[Assigned task]
Write the line that contains "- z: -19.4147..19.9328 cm" and each one after it, word for word, ending with the final line of the data.

Items from a dataset
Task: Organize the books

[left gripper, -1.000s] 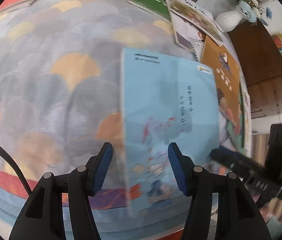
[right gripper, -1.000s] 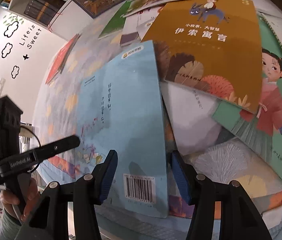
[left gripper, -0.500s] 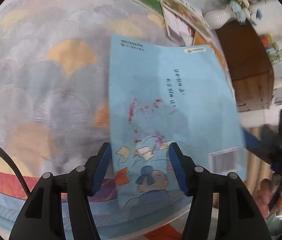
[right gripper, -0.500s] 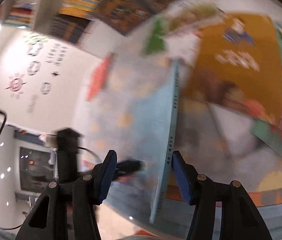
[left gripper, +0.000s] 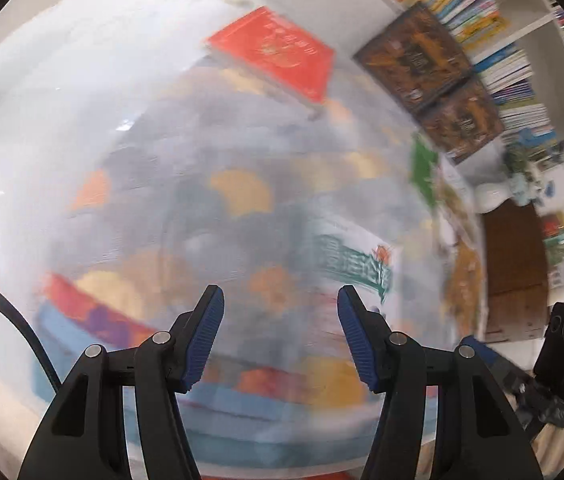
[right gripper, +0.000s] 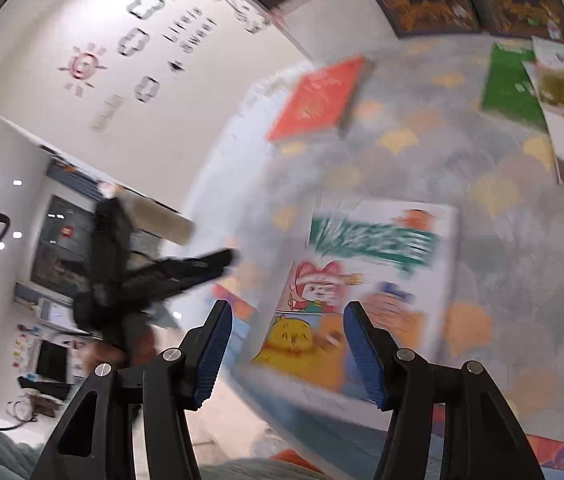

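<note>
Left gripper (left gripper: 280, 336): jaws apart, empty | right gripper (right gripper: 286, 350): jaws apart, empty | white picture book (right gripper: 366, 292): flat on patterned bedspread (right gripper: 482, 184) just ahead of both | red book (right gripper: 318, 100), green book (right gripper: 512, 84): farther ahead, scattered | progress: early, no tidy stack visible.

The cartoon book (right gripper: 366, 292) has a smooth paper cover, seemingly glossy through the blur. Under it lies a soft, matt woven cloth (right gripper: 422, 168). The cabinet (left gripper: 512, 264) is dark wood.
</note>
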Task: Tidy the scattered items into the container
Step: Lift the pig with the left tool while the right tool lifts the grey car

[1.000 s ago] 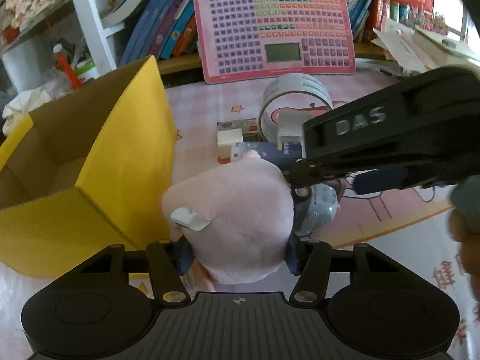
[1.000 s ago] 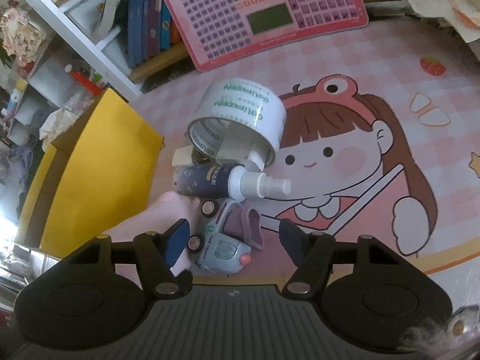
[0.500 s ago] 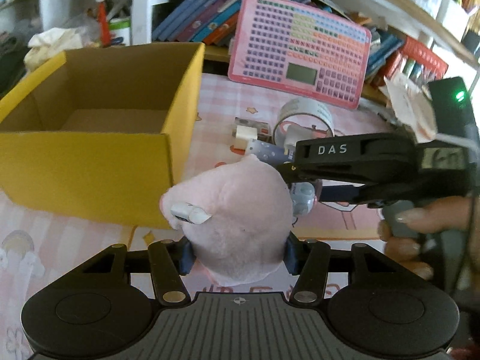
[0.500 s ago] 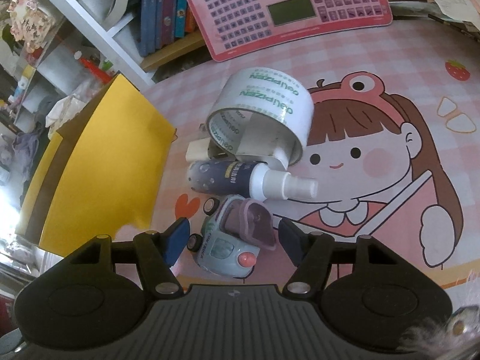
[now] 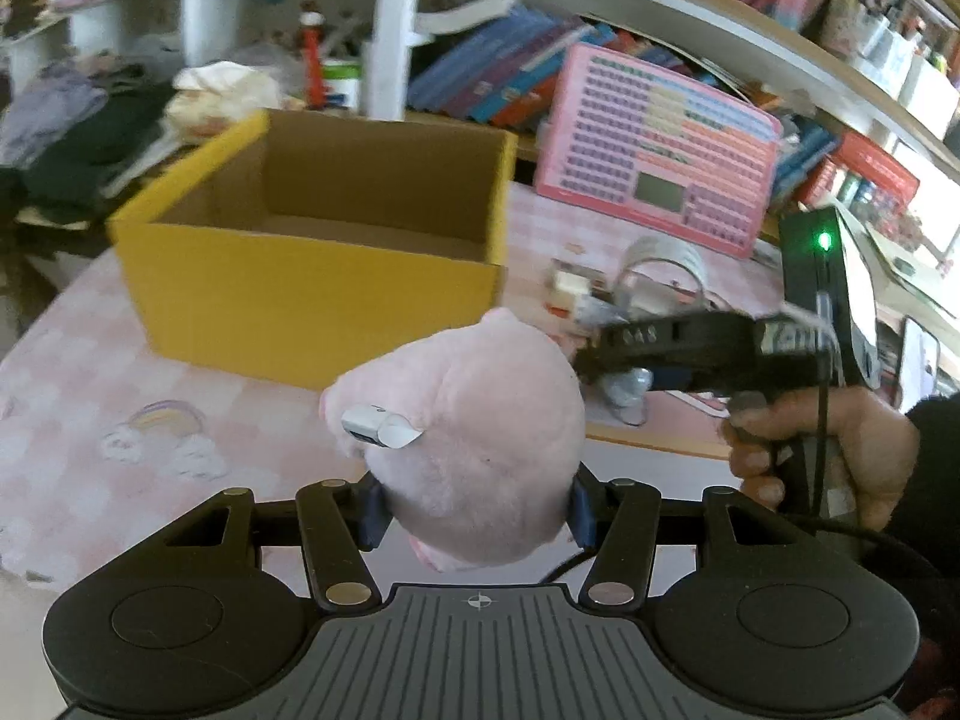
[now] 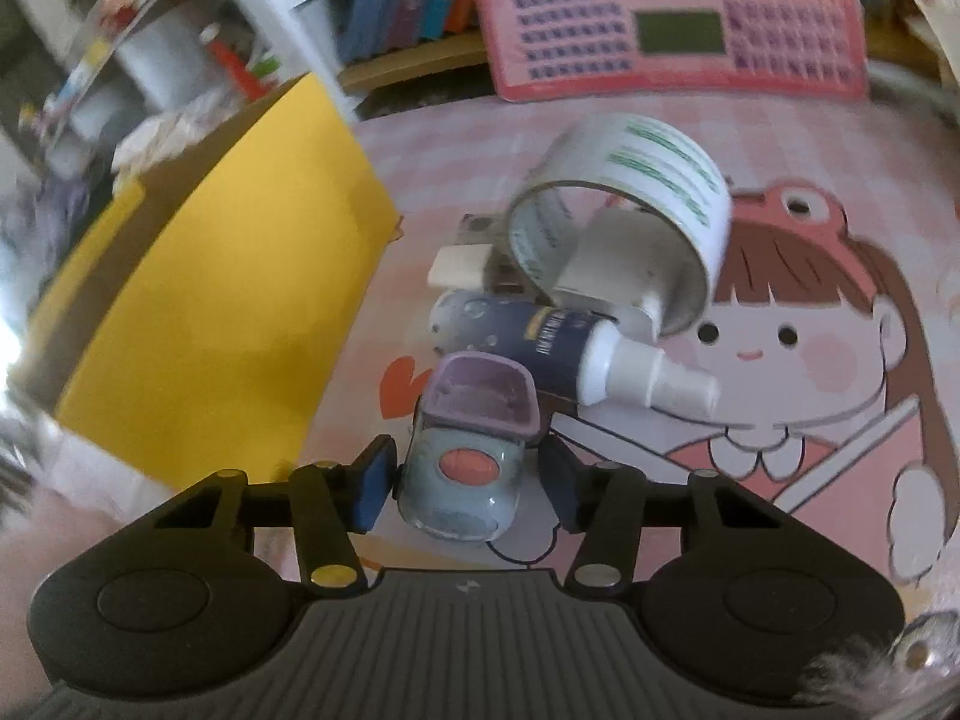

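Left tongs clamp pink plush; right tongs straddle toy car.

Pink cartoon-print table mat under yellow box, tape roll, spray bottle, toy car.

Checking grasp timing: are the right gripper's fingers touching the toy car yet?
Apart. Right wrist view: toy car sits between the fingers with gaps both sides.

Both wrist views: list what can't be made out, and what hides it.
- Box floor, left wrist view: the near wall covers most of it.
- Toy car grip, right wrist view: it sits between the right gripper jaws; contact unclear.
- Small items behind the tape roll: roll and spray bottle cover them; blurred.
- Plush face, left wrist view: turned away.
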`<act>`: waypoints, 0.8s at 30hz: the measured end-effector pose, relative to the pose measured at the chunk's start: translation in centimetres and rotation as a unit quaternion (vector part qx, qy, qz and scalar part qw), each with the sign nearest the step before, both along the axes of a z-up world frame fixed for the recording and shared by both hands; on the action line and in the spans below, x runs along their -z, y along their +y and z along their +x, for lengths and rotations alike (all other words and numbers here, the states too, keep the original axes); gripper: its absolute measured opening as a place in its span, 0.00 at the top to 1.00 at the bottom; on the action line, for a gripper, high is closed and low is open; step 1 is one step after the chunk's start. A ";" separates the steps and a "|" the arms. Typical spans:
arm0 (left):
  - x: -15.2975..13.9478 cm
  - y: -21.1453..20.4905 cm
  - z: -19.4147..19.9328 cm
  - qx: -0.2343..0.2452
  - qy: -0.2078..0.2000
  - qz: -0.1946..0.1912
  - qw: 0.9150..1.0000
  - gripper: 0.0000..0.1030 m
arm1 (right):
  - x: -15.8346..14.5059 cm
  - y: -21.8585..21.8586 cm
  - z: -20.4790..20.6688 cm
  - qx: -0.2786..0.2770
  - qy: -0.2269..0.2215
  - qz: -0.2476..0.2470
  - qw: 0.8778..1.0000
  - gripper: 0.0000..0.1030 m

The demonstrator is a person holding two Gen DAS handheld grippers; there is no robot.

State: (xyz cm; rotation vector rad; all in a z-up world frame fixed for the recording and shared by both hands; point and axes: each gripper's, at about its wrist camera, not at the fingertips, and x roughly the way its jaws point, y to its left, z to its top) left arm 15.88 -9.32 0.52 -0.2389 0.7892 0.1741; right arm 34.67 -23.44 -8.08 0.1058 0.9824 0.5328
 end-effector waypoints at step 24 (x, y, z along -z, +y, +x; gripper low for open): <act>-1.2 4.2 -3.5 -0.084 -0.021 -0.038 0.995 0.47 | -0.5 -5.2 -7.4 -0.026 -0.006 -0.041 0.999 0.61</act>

[Exercise response]
  - z: -19.4147..19.9328 cm
  - qx: -0.2343..0.2452
  - qy: -0.2078..0.2000
  - qz: -0.1946..0.1912
  - qw: 0.9150..1.0000
  - gripper: 0.0000..0.1030 m
arm1 (right):
  - x: -15.8346..14.5059 cm
  - y: -21.8585..21.8586 cm
  - z: -20.4790..20.6688 cm
  - qx: -0.2786..0.2770
  - qy: -0.2269..0.2215
  - qz: -0.2476..0.2470
  - qw: 0.8778..1.0000
  - gripper: 0.0000..0.1030 m

The demonstrator is a person holding two Gen DAS handheld grippers; there is no robot.

State: (xyz cm; rotation vector rad; all in a z-up world frame fixed for the recording and shared by both hands; point and axes: each gripper's, at about its wrist camera, not at the fingertips, and x roughly the way its jaws point, y to its left, z to its top) left arm 15.88 -9.32 0.52 -0.2389 0.7892 0.1741; right arm 34.67 -23.44 -8.08 0.1058 0.9824 0.5328
 end-effector waypoints at step 24 (x, y, z along -z, +y, +x; gripper low for open): <act>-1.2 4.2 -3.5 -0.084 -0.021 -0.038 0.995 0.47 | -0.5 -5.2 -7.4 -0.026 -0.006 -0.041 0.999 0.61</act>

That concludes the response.